Sore calfs and painful knees from all the walking through the city during the weekend made us take it down a notch on Monday. So while the ladies hit the local salon in Potrero Hill for a mani-pedi, the gents did SF's Museum of Modern Art. The building seemed to be an odd mix between a contemporary white and airy space and an ancient sarcophage with black and dark gray granite. It's closing for renovation through the next 3 years, during which they are adding hypermodern metallic floors on top of the building, so we'll see what smorgasbord that will turn out to be.
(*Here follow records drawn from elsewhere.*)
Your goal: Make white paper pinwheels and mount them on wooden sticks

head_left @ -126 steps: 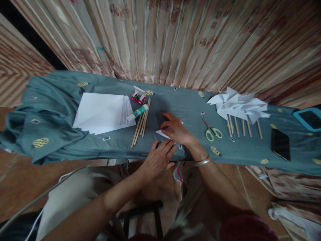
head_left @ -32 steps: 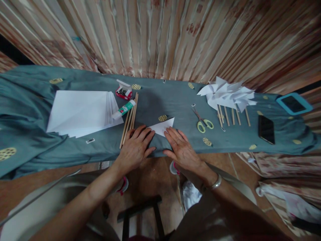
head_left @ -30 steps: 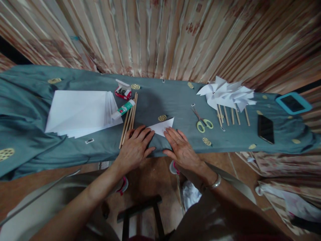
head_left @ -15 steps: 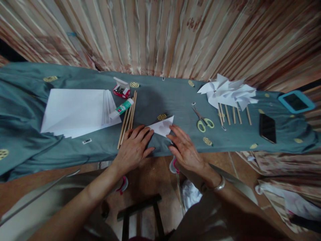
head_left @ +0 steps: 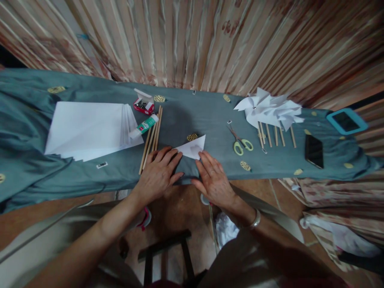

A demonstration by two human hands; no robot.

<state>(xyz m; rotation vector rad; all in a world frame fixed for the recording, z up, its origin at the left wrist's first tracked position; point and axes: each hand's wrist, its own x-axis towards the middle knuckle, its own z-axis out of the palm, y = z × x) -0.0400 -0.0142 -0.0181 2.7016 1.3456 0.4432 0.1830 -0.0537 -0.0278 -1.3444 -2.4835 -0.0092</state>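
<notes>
A small white sheet of paper, folded into a triangle, lies flat near the front edge of the cloth-covered table. My left hand presses on its left corner with the fingers stretched out. At its lower right edge, the fingertips of my right hand touch the paper, fingers extended and the thumb apart. Several wooden sticks lie just beyond my left hand. Scissors with pale green handles lie to the right of the paper.
On the left are a stack of white paper, a glue stick and an open red box of small dark pieces. Several paper pinwheels on sticks lie right, beside a phone and a blue-framed device. A stool stands below.
My right hand has slid slightly left and down along the paper's lower right edge, its fingers now closer together. My left hand stays on the left corner. The view has shifted slightly.
</notes>
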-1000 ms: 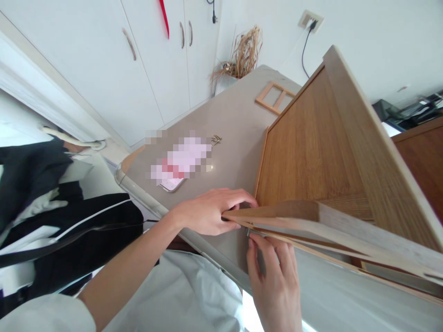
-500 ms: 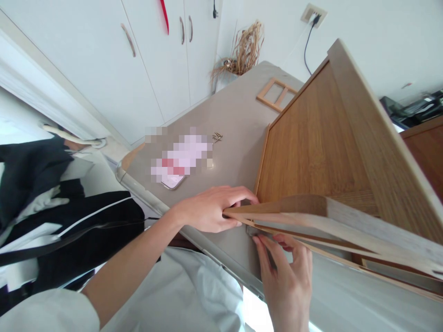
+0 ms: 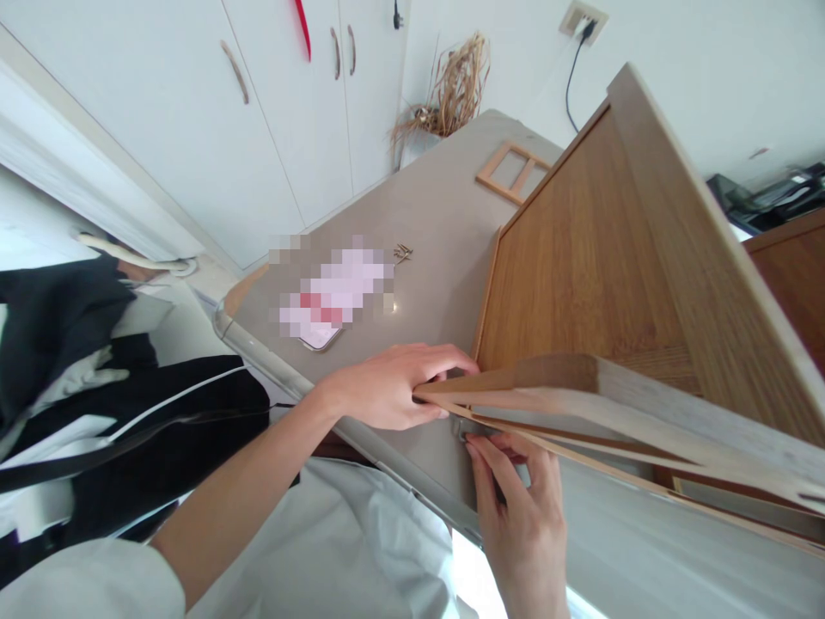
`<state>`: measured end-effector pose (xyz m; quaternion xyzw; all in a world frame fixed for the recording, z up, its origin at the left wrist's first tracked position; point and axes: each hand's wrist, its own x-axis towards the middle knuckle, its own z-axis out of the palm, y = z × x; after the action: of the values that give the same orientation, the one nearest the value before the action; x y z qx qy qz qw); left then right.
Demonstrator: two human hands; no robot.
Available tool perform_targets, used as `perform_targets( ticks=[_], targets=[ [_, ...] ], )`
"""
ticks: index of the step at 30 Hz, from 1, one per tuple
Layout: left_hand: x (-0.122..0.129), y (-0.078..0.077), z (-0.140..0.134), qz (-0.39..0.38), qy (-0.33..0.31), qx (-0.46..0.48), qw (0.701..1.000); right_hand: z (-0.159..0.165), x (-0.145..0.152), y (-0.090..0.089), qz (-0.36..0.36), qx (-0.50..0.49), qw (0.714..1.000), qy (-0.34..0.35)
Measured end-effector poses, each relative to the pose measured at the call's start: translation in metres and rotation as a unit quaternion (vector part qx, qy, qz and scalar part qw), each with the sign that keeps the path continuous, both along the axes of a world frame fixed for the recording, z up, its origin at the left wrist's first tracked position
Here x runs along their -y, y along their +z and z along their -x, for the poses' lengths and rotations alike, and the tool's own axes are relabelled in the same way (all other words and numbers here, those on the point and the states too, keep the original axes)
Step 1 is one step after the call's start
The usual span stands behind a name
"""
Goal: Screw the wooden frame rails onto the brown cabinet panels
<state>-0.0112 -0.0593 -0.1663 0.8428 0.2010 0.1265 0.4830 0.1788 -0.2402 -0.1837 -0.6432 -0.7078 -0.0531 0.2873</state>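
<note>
A wooden cabinet (image 3: 580,275) lies tipped on the table, its slim wooden leg (image 3: 516,378) pointing toward me. My left hand (image 3: 393,387) is closed round the end of that leg, fingers over the top and thumb underneath. Just below the leg's end sits a small greyish metal piece (image 3: 460,427), perhaps a bracket; its shape is hard to make out. My right hand (image 3: 519,494) has thumb and forefinger pinched together right at this piece. Whatever lies between those fingertips is too small to name.
Several small brass-coloured screws (image 3: 403,252) lie beyond a blurred-out phone (image 3: 319,337) on the grey tabletop (image 3: 425,206). A small wooden frame (image 3: 496,163) rests farther back, near a pot of dried leaves (image 3: 461,86). White cupboards (image 3: 284,112) stand behind the table.
My right hand has shifted slightly left, its fingertips closer together beside the metal piece. The left hand keeps its grip on the leg.
</note>
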Motion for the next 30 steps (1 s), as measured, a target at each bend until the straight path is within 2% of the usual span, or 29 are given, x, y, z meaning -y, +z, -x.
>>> perform_targets(
  ticks=[5, 19, 30],
  targets=[
    [0.001, -0.003, 0.0, -0.001, 0.005, -0.001, 1.0, 0.005, 0.003, 0.006, 0.026, -0.044, 0.998, 0.04],
    [0.0, 0.0, -0.001, 0.005, 0.004, -0.002, 1.0, 0.008, -0.008, 0.004, 0.023, 0.019, 1.0, 0.0],
    [-0.002, 0.004, 0.0, 0.011, -0.011, -0.008, 1.0, 0.012, -0.011, 0.015, -0.01, 0.041, 0.999, 0.01]
  ],
)
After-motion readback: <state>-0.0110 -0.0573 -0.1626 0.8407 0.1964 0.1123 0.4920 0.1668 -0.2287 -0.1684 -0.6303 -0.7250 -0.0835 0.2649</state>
We explored the exhibit of Garry Winogrand, an American photographer known for his candid and spontaneous street photography that broke with the orderly rigid optimistic mainstream of the 1950s and 60s. Beautiful work of an immensely prolific artist; he left over 2500 undeveloped rolls of film and almost 300,000 unedited images at his death. His style is easy, which seemed so easy to imitate with an iPhone camera. Not the case, to my disappointment. As a consolation, the museum bar served chocolate cakes with figurines copied from a famous Winogrand picture, and lost all spontaneity and candidness in the process as well. That said, the Winogrand cake looked a lot more appealing than the Rothko toast or Mondriaan lemon cake.
Unfortunately we were not around to see the girls stroll back up the steep Potrero Hill on flipflops, nails freshly colored and no doubt shiny in the Spring sun. That would be a topic worthy of a Winogrand inspired street shot, spontaneous or not.